What is expected: Include in the output exactly the lines from the opening of the data through the line containing "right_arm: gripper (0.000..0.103", and nothing more.

Source material:

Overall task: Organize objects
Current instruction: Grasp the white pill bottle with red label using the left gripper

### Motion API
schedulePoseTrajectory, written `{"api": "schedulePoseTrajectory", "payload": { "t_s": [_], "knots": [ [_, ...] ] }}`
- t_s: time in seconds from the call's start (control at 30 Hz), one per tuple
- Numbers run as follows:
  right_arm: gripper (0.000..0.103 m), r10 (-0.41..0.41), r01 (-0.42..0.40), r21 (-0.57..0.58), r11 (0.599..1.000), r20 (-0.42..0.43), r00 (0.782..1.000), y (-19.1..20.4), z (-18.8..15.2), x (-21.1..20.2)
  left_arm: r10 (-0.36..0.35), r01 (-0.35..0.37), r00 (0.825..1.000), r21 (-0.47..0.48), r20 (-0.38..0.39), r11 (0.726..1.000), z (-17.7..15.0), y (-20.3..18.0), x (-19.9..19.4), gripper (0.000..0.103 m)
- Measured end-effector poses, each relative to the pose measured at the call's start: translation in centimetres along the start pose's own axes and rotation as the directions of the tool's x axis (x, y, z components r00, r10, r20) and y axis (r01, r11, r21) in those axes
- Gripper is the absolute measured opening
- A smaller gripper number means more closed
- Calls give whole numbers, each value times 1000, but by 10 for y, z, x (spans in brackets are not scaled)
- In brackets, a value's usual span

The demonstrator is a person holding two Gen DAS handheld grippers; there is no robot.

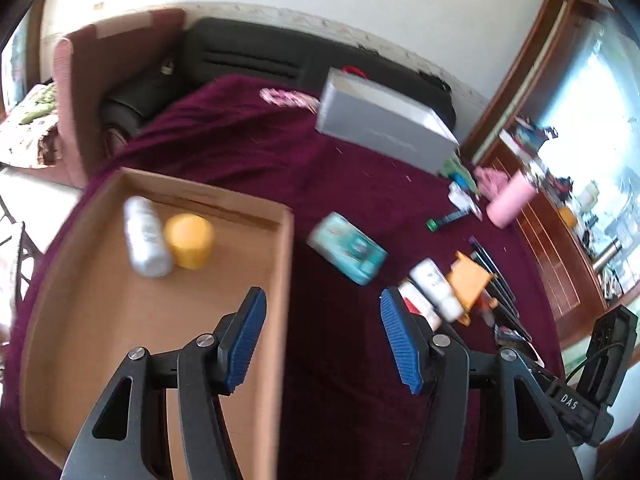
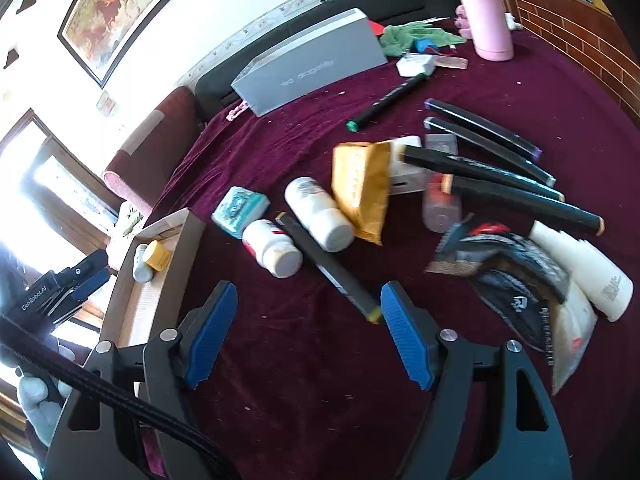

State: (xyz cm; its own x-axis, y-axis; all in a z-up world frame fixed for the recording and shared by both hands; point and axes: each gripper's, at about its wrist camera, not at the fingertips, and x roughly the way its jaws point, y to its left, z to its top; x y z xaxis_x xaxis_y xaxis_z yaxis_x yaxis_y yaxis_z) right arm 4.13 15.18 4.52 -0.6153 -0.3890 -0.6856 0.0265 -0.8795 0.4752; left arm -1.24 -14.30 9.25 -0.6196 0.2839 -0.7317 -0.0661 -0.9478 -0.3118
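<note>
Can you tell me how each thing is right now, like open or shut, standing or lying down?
Left claw: open, empty.
Right claw: open, empty.
Cardboard box: open-topped.
Yellow jar: upright in the box.
Silver bottle: lying in the box.
Two white bottles: lying down, capped.
Pink flask: standing.
Grey box: shut.

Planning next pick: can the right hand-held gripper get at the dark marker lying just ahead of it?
Probably yes. The right hand-held gripper is open and empty, and the dark marker lies flat on the maroon cloth with its yellow-tipped end beside the right finger. The red-labelled white bottle sits close alongside, so approach could nudge it.
</note>
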Motion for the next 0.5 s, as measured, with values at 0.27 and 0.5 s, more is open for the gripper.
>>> {"api": "schedulePoseTrajectory", "payload": {
  "t_s": [0.27, 0.5],
  "knots": [
    [75, -82, 90, -67, 994, 114, 990, -27, 0, -4, 104, -104, 992, -4, -77, 995, 5, -44, 67, 54],
    [75, -36, 48, -90, 995, 132, 991, -30, -1, -2, 158, -155, 981, 32, -111, 987, -8, -77, 111, 54]
  ]
}}
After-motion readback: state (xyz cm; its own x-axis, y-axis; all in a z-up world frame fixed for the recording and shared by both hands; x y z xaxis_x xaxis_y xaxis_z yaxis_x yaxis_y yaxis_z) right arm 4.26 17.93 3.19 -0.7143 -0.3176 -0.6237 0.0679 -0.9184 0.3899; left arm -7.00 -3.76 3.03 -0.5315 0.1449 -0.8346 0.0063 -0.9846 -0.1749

The answer:
Overall task: Organize objects
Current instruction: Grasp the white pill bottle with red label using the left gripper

### Motion API
schedulePoseTrajectory, written `{"api": "schedulePoseTrajectory", "payload": { "t_s": [_], "knots": [ [_, ...] ] }}`
- t_s: time in seconds from the call's start (control at 30 Hz), one per tuple
- Numbers run as follows:
  right_arm: gripper (0.000..0.103 m), r10 (-0.41..0.41), r01 (-0.42..0.40), r21 (-0.57..0.58), r11 (0.599..1.000), r20 (-0.42..0.43), r00 (0.782..1.000), y (-19.1..20.4), z (-18.8..15.2), x (-21.1..20.2)

The reply to this exercise is complete.